JAKARTA - Dokter Spesialis Telinga, Hidung dan Tenggorokan (THT) Harim Priyono dari FKUI menilai, Indonesia layak menjadi rujukan kesehatan di Asia terkait operasi pemasangan implan koklea pada anak berkat kelengkapan teknologi medis di rumah sakit.
Dalam keterangan yang diterima di Jakarta, Minggu, Harim menyebutkan bahwa Indonesia punya rumah sakit milik pemerintah maupun swasta dengan peralatan berkualitas tinggi yang diakui dunia, bahkan Singapura mengakui keandalan itu.
"Alat-alat kita sudah lengkap dan berkualitas tinggi di kelasnya Indonesia siap sebagai center of excellence dan kami ingin menjadi pusat rujukan penyakit gangguan telinga itu," kata dilansir ANTARA, Minggu, 12 Januari.
Dengan potensi besar ini, lanjut Harim, Indonesia dapat semakin dikenal sebagai pusat rujukan operasi implan koklea di Asia.
Menurut dia, dukungan pemerintah, dalam hal ini Kementerian Kesehatan, dan peningkatan kapasitas terapis yang terus digiatkan dapat membantu lebih banyak anak mendapatkan pendengaran mereka kembali.

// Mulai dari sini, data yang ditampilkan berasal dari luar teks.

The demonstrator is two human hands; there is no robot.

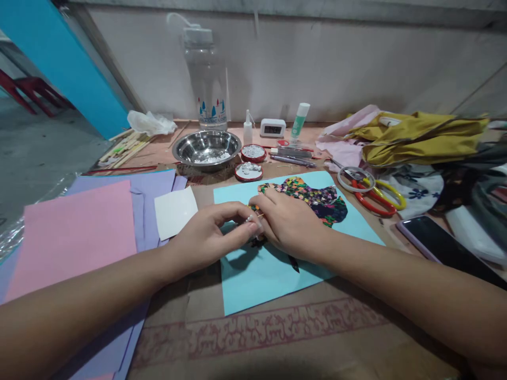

"Kemampuan dokter Indonesia dalam melakukan operasi implan koklea sangat kompetitif. Poliklinik THT RS Mitra Keluarga Kelapa Gading misalnya yang mampu melakukan proses pemasangan implan hanya dalam waktu 45 menit per pasien dan lebih dari 20 anak dalam sebulan tertangani," kata dia.
"Implan koklea merupakan alat bantu dengar yang ditanam melalui tindakan operasi. Berbeda dengan alat bantu dengar konvensional yang hanya mengeraskan suara, implan koklea menggantikan fungsi koklea (rumah siput) untuk mengubah suara menjadi energi listrik yang langsung merangsang saraf pendengaran," katanya.
Dia menjelaskan, gangguan pendengaran sering terjadi pada anak-anak, dengan salah satu penyebab utamanya adalah infeksi telinga tengah atau otitis media.
"Infeksi ini sering kali disebabkan oleh bakteri yang berkembang dari virus, terutama pada anak-anak. Sekitar 90 persen anak-anak pernah mengalami otitis media," ujar dia.
BACA JUGA:
Selain infeksi, kata dia, gangguan pendengaran juga bisa disebabkan oleh penyakit kronis seperti diabetes dan hipertensi, serta faktor-faktor lain seperti penumpukan kotoran telinga.
"Penting untuk diingat bahwa membersihkan telinga tidak boleh sembarangan dan jangan menggunakan cotton bud. Sebaiknya periksa ke dokter THT minimal enam bulan sekali," katanya.